The court described a factually similar case, Meerman v. The Queen, which involved a heavy-duty mechanic who also ceased reporting his pay in 2006. Meerman alleged that he was “exercising his private rights to his labor for the purpose of providing a livelihood,” and that he intended only to conduct a “noncommercial personal endeavor,” according to the judgment.

Both Meerman and De Geest were in contact with people associated with the Paradigm Education Group, the court noted. “There have been many cases in Canadian courts relating to individuals connected with the Paradigm Education Group,” Justice Henry Visser said in Meerman’s appeal. The founder of the group, Russell Porisky, received a 5½-year prison sentence in 2016 for tax evasion and related counseling activities.

The Supreme Court of Canada said in Stewart v. Canada that “where the activity contains no personal element and is clearly commercial, no further inquiry is necessary,” the judgment notes. De Geest had argued that the activities he conducted during the years in question were not a source of income for purposes of the tests laid out in Stewart for determining a source of business or property income.

“It is clear that the activities of the appellant relating to the installation of windows and doors and providing carpentry work were undertaken in pursuit of profit,” and that they didn’t have the characteristics of a hobby or personal activity, the judgment says. Judge Steven D’Arcy said he had “no difficulty finding that the appellant knowingly made [a] false statement or omission.”

De Geest “carried on exactly the same business before and after April 21, 2006,” but considered that his activities were no longer taxable after that point, the judgment says. “This is patently absurd,” it adds. Recognizing the risk he was taking, De Geest asked both an accountant and a lawyer about declaring his activities to be a personal endeavor and neither thought it was a good idea, the judgment notes. He also attempted to alter his testimony about what was said between himself and his advisers, which “seriously damaged his credibility,” the judgment says.

The amount of De Geest’s unreported income “would have raised significant suspicion in a reasonable person,” the court said. De Geest’s tax return submissions for the years in question were “such a marked and substantial departure from the conduct of a reasonable person in the same circumstances that it constitutes gross negligence,” it concluded.

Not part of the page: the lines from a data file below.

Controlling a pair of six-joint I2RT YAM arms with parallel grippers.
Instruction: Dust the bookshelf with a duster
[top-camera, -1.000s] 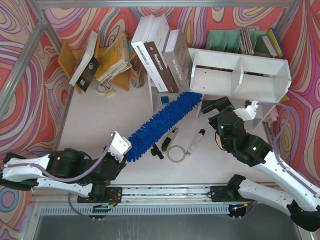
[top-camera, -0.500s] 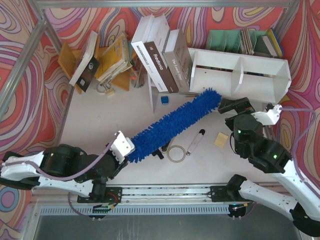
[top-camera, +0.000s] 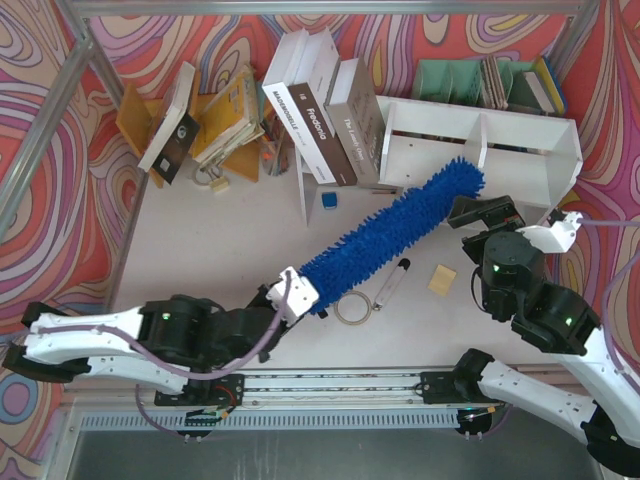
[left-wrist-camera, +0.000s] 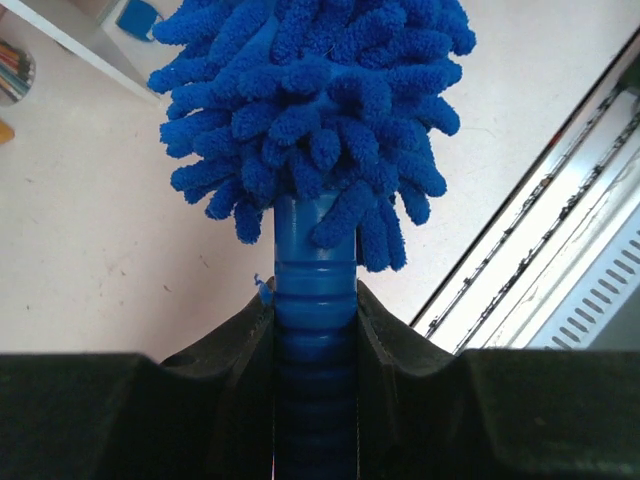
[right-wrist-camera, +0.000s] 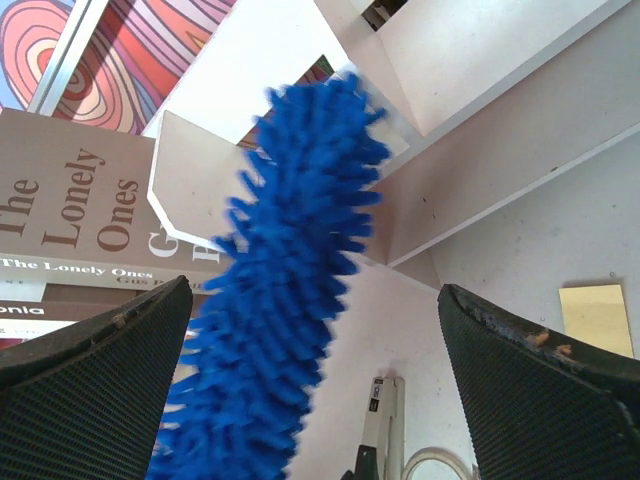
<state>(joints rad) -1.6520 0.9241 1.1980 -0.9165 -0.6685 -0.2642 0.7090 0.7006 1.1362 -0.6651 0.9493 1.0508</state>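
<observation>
Dusting is under way: your left gripper (top-camera: 300, 296), clamped on the shaggy blue microfibre duster (top-camera: 395, 235), has swept it toward 3 o'clock along the white wooden bookshelf (top-camera: 525, 170). Your right gripper (top-camera: 483, 212) stands with jaws apart

The right hand (right-wrist-camera: 315, 288) stands wide open, its two dark ribbed fingers (right-wrist-camera: 90, 400) at the lower corners. Between them rises the blue duster (right-wrist-camera: 285, 270), blurred, its shaggy head slanting up from the bottom edge, nearer the finger at the picture's left; whether it touches that finger cannot be told. Its tip lies in front of the white bookshelf (right-wrist-camera: 500, 140), near a panel edge. Behind, at the left, is a grey book (right-wrist-camera: 70, 215) titled "The Lonely Ones". On the table (right-wrist-camera: 530, 250) lie a yellow card (right-wrist-camera: 600, 318) and a pen (right-wrist-camera: 380, 420).
</observation>
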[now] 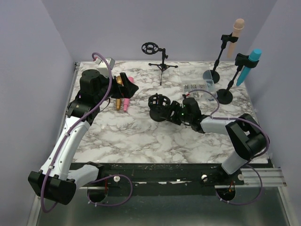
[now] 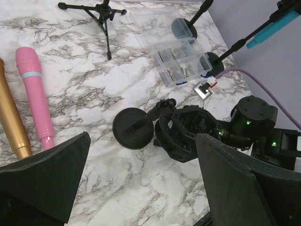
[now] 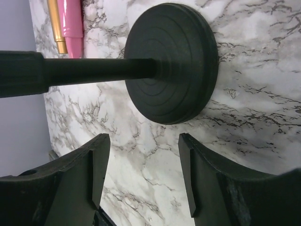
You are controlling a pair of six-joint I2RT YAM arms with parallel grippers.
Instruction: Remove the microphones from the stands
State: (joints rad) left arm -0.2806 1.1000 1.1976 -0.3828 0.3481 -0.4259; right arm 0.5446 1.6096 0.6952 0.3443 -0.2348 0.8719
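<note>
A black stand with a round base [image 1: 156, 116] and an empty shock mount [image 1: 158, 100] sits mid-table. My right gripper [image 1: 174, 115] is open just right of it. In the right wrist view the gripper [image 3: 143, 176] is empty, with the base [image 3: 171, 61] and pole [image 3: 94, 70] beyond its fingertips. My left gripper [image 1: 127, 84] is open and empty over the back left. A pink microphone [image 1: 126, 103] and a gold one [image 1: 117, 102] lie on the table beside it. They also show in the left wrist view, pink [image 2: 33, 89] and gold [image 2: 11, 117], left of that gripper [image 2: 141, 188].
At the back right, a beige microphone [image 1: 238, 29] and a blue microphone [image 1: 251, 63] sit in clips on two upright stands. A tripod stand [image 1: 162, 63] with an empty shock mount stands at the back centre. A clear parts box [image 1: 200, 87] lies near the right stands.
</note>
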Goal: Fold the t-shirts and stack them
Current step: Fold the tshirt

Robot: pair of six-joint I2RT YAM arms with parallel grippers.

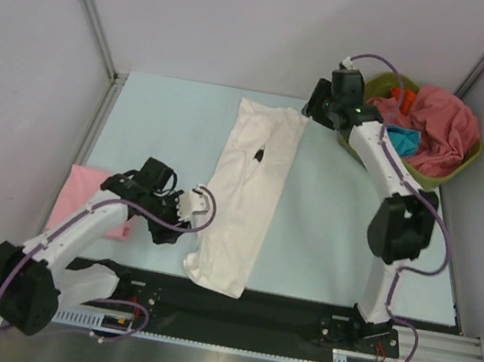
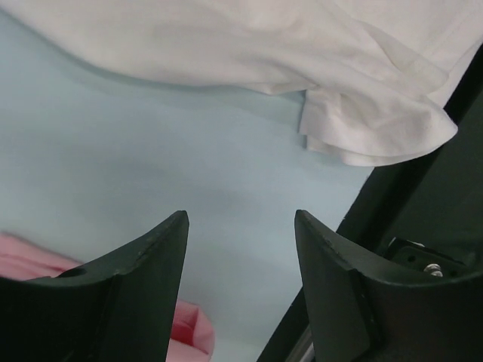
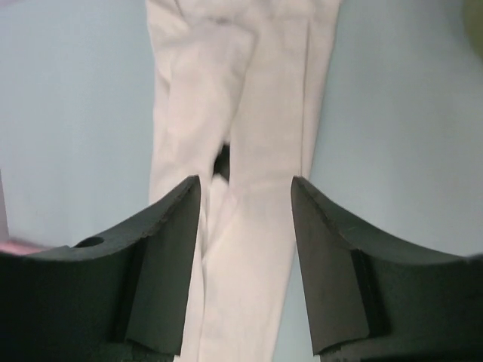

In January the Tax Court dispensed with the appeal of business owner Jeff Bradshaw, who similarly engaged with a disreputable tax advisory group called Fiscal Arbitrators, which claimed large, fraudulent business losses on Bradshaw’s behalf. The owner of Fiscal Arbitrators, who told a skeptical Bradshaw that “everybody is a corporation,” ultimately went to jail for fraud. Bradshaw was considered by the court to have acted with willful blindness and was subject to penalties.